**PROBLEM TO WORK ON:** Please restate, word for word, the lines below that begin at the one with "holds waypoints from" and end at the one with "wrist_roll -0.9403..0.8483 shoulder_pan". Leave out all other lines.

**DATA EXCERPT:**
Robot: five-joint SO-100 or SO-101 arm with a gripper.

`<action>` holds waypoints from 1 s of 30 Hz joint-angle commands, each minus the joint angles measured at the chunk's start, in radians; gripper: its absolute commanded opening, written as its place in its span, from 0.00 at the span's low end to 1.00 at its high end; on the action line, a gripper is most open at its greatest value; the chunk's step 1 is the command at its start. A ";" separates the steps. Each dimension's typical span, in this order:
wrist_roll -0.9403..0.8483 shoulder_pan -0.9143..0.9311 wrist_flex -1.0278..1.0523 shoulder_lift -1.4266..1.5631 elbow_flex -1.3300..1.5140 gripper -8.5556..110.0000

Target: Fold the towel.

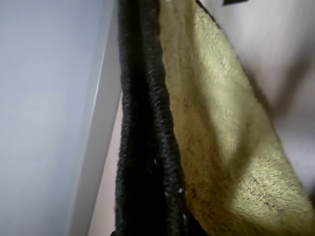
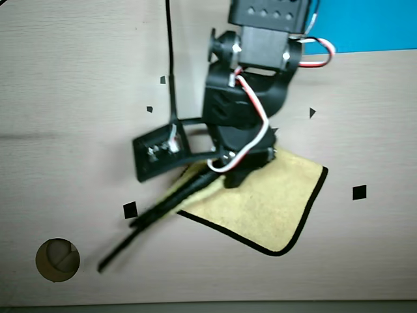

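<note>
Overhead view: pale yellow fuzzy terry towel with thin black edge binding (image 2: 270, 205) lies on the light wood-grain bench (image 2: 78, 117), right of centre and partly under the black arm with red and white wires (image 2: 251, 98). The visible part of the towel is a slanted quadrilateral; its long axis runs from lower left to upper right, with the far corner pointing toward the right edge of the view at about mid height and a rounded corner at the bottom. The black binding shows along the lower and right edges. The towel's upper left portion is lifted and bunched at the hand (image 2: 195, 186), and a dark motion-blurred strip runs from there down-left toward the bottom left. Wrist view: two runs of black binding sit side by side, running nearly vertical through the frame, with the yellow pile of the towel (image 1: 221, 147) draping away to the right and down, so the cloth looks doubled at that edge. The fingers are not visible in either view, so I cannot tell whether the hand is spread or pinching the cloth. Small black square markers (image 2: 359, 192) dot the bench around the towel. A round brown disc (image 2: 57, 259) sits at lower left, well apart from the towel. A flat bright blue sheet (image 2: 371, 26) fills the top right corner.
</note>
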 commanded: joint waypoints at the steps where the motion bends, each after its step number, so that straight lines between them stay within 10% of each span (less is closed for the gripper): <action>1: -0.040 -0.077 0.008 0.006 -0.097 0.07; 30: -0.028 -0.368 0.071 -0.356 -0.308 0.07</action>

**RESPONSE BELOW:**
`<action>` holds waypoints from 1 s of 30 Hz joint-angle commands, each minus the joint angles measured at the chunk's start, in radians; gripper: its absolute commanded opening, written as its place in its span, from 0.00 at the span's low end to 1.00 at its high end; on the action line, a gripper is most open at its greatest value; the chunk's step 1 is the command at its start. A ";" separates the steps. Each dimension's typical span, in this order:
wrist_roll -0.9403..0.8483 shoulder_pan -0.9143..0.9311 wrist_flex -1.0278..1.0523 shoulder_lift -1.4266..1.5631 elbow_flex -1.3300..1.5140 gripper -8.5556..110.0000

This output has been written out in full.